=== Required action ===
Would you copy the entries that follow exactly, leaving out every picture?

(Stored dataset items)
= Beginning of Section =

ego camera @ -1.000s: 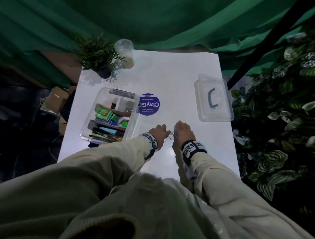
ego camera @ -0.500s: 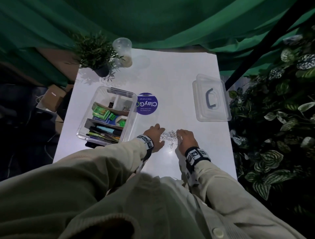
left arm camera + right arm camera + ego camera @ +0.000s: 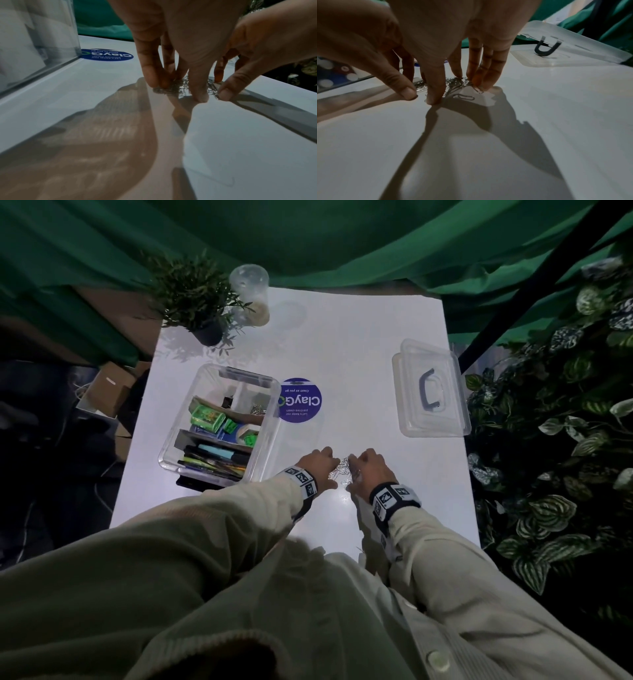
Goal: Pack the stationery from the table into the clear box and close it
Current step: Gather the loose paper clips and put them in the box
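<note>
Both hands down on the white bench (image 3: 376,364), corralling a loose heap of paper clips (image 3: 342,470) just right of the clear box (image 3: 267,419). Left hand (image 3: 317,462) and right hand (image 3: 368,465) face each other, fingers pointing down, tips on the surface around the heap; neither grip has closed on anything, fingers only bracketing it. To do this well I'd sweep the stragglers inward first, one clip (image 3: 464,96) lies apart, then scoop from beneath. Lid (image 3: 430,392) waits far right.

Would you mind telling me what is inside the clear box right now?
The clear box holds pens, green items and some paper clips; whatever lies beneath them is covered.
</note>
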`<act>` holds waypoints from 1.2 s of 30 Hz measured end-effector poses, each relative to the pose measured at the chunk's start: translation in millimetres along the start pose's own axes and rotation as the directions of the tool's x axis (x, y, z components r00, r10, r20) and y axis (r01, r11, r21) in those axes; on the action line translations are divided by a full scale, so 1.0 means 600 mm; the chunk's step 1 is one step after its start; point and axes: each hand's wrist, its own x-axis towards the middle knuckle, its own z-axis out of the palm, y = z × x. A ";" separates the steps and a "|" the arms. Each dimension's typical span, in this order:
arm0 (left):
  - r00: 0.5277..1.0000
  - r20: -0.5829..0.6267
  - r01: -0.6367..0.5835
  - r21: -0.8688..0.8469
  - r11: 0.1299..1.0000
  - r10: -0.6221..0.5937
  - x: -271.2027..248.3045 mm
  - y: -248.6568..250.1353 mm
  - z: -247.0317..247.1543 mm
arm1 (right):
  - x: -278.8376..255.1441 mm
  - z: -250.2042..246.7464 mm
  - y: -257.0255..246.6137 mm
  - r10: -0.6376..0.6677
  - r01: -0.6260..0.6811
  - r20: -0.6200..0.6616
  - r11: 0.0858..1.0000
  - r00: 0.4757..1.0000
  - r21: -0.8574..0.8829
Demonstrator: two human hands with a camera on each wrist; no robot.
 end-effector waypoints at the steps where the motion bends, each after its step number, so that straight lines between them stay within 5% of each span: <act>1: 1.000 0.014 -0.001 0.001 1.000 0.001 0.000 0.001 -0.001 | 0.004 -0.002 0.001 -0.011 0.011 0.023 1.000 1.000 -0.010; 22: 0.999 -0.019 0.027 0.013 1.000 -0.027 0.009 0.009 -0.015 | -0.005 -0.005 -0.014 -0.039 0.040 -0.066 0.999 0.997 0.016; 31: 0.969 -0.211 0.082 -0.231 0.969 -0.132 -0.013 -0.009 -0.067 | -0.009 -0.057 -0.025 0.090 -0.032 -0.147 0.934 0.985 0.357; 36: 0.908 -0.399 -0.005 -0.310 0.951 -0.125 -0.051 -0.030 -0.122 | 0.011 -0.115 -0.046 0.062 0.026 -0.236 0.935 0.970 0.353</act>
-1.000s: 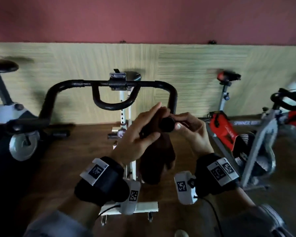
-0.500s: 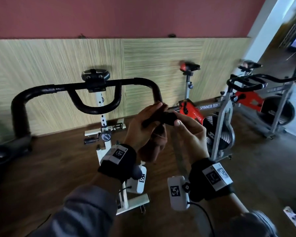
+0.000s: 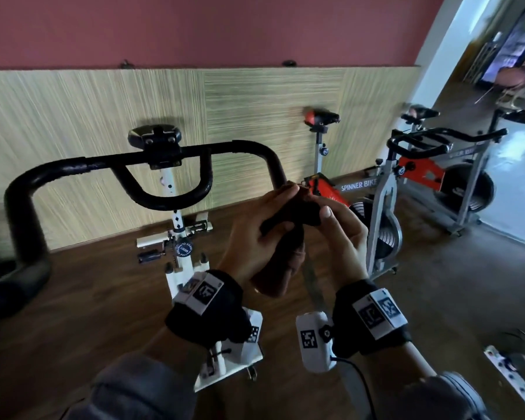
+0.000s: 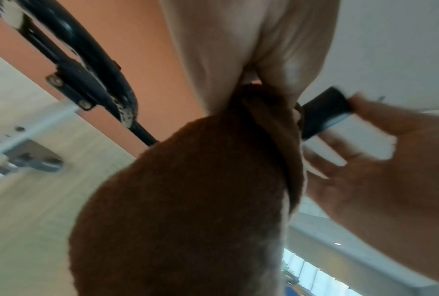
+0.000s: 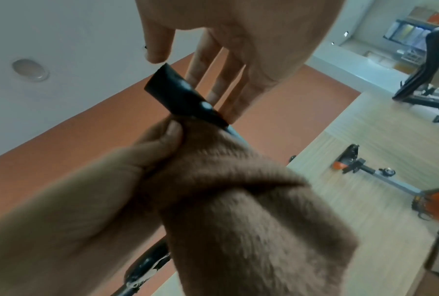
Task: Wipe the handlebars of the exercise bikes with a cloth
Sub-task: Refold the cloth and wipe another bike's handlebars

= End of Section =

=== Output below ===
ego camera @ -1.000s: 
ego camera @ -0.500s: 
left arm camera + right arm camera + ego camera @ +0.000s: 
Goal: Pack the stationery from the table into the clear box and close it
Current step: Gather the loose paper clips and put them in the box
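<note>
Both hands down on the white bench (image 3: 376,364), corralling a loose heap of paper clips (image 3: 342,470) just right of the clear box (image 3: 267,419). Left hand (image 3: 317,462) and right hand (image 3: 368,465) face each other, fingers pointing down, tips on the surface around the heap; neither grip has closed on anything, fingers only bracketing it. To do this well I'd sweep the stragglers inward first, one clip (image 3: 464,96) lies apart, then scoop from beneath. Lid (image 3: 430,392) waits far right.

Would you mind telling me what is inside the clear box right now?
The clear box holds pens, green items and some paper clips; whatever lies beneath them is covered.
</note>
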`<act>` holds waypoints from 1.2 s of 30 Hz measured end-effector poses, each relative to the pose measured at the chunk's start: translation in millimetres along the start pose's own axes and rotation as the directions of the tool's x axis (x, y, z components r00, r10, r20) and y axis (r01, r11, r21) in those axes; on the action line translations are divided by a full scale, so 1.0 means 600 mm; the chunk's step 1 is one step after its start; point and axes: each hand's wrist, its own x-axis towards the middle knuckle, its own z-axis out of the palm, y = z × x. A ";" separates the steps and a "|" the arms. Each dimension's typical span, in this order:
arm0 (left):
  - r00: 0.5277..1.0000
  - r20: -0.5829..0.6267
  - r01: -0.6367..0.5835
  - r21: -0.8688..0.8469
  - r11: 0.1299..1.0000
  - r10: -0.6221..0.5937
  - x: -271.2027..248.3045 mm
  - y: -248.6568..250.1353 mm
  - z: -247.0317..247.1543 mm
arm1 (right):
  - x: -278.8376..255.1441 mm
  - z: -250.2042..246.7464 mm
  - y: -257.0255..246.6137 mm
  - r10: -0.6376..0.6677
  - r01: -0.6260..0.6811
  - r20: -0.6200..0.6616
  - r11: 0.0858..1.0000
  - r00: 0.4757..1.0000
  - r21: -0.8574..0.8829
Demonstrator: two human hands with a camera on each wrist; no robot.
 end-effector waypoints at the steps where the motion bends, each after its step number, so that straight lines between them stay within 5% of each span: <act>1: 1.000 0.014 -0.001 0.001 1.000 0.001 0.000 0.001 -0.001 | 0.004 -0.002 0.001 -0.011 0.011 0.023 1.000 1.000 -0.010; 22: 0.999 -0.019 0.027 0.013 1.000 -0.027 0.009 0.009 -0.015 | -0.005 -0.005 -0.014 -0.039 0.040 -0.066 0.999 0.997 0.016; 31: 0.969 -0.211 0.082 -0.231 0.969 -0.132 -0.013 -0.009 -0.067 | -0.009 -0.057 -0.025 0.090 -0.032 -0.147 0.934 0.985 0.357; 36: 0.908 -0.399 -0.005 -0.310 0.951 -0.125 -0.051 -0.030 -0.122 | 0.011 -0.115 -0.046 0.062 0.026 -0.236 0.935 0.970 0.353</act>
-1.000s: 
-0.500s: 
+0.000s: 
+0.000s: 
+0.000s: 
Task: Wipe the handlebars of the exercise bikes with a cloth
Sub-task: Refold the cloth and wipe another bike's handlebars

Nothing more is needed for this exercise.